▶ [Task to complete] Go to the line that includes "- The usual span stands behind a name" and retype it, then every line after it to the end of the data, adding nothing.

▶ [Source material]
++++
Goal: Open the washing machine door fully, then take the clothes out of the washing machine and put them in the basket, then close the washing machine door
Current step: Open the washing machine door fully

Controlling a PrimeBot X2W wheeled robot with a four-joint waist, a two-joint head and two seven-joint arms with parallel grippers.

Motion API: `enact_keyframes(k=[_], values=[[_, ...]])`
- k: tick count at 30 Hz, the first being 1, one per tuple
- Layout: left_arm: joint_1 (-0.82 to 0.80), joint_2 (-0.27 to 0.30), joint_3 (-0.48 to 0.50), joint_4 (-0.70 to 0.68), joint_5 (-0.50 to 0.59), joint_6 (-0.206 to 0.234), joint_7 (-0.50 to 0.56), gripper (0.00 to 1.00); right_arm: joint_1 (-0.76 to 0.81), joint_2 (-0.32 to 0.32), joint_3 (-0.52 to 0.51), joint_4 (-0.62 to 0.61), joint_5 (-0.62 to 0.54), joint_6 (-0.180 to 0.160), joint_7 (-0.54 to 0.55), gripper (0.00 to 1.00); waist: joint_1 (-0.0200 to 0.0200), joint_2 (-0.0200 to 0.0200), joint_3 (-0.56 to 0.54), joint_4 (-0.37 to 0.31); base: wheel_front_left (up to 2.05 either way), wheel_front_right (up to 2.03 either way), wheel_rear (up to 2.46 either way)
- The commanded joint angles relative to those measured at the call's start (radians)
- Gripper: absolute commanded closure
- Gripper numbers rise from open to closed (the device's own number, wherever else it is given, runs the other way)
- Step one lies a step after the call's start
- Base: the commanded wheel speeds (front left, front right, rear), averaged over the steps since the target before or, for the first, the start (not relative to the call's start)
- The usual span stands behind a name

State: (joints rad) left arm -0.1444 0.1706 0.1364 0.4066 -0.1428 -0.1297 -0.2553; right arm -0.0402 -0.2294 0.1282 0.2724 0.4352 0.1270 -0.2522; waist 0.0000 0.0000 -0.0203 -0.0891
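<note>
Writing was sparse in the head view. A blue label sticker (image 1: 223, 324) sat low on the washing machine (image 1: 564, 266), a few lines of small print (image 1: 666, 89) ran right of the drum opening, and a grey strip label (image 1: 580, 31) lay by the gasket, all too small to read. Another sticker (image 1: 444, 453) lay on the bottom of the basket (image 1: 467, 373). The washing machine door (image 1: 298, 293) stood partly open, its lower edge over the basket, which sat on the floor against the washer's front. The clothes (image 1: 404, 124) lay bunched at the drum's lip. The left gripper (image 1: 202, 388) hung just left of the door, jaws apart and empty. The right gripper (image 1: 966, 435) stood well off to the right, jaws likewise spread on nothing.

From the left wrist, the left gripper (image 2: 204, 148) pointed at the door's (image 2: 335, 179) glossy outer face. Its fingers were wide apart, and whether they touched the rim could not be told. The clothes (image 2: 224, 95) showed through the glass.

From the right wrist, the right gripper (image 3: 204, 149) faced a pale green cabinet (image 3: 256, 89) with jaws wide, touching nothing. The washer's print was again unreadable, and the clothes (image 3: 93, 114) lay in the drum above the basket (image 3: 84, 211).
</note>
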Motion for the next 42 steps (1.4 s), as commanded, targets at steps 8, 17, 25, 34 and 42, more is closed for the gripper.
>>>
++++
▶ [Task response]
- The usual span stands behind a name

State: (joints rad) left arm -0.1444 0.1706 0.1364 0.4066 -0.1428 -0.1297 -0.2553; right arm -0.0402 -0.2294 0.1282 0.2724 0.4352 0.1270 -0.2522; waist 0.0000 0.0000 -0.0203 -0.0891
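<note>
Writing was sparse in the head view. A blue label sticker (image 1: 223, 324) sat low on the washing machine (image 1: 564, 266), a few lines of small print (image 1: 666, 89) ran right of the drum opening, and a grey strip label (image 1: 580, 31) lay by the gasket, all too small to read. Another sticker (image 1: 444, 453) lay on the bottom of the basket (image 1: 467, 373). The washing machine door (image 1: 298, 293) stood partly open, its lower edge over the basket, which sat on the floor against the washer's front. The clothes (image 1: 404, 124) lay bunched at the drum's lip. The left gripper (image 1: 202, 388) hung just left of the door, jaws apart and empty. The right gripper (image 1: 966, 435) stood well off to the right, jaws likewise spread on nothing.

From the left wrist, the left gripper (image 2: 204, 148) pointed at the door's (image 2: 335, 179) glossy outer face. Its fingers were wide apart, and whether they touched the rim could not be told. The clothes (image 2: 224, 95) showed through the glass.

From the right wrist, the right gripper (image 3: 204, 149) faced a pale green cabinet (image 3: 256, 89) with jaws wide, touching nothing. The washer's print was again unreadable, and the clothes (image 3: 93, 114) lay in the drum above the basket (image 3: 84, 211).
</note>
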Motion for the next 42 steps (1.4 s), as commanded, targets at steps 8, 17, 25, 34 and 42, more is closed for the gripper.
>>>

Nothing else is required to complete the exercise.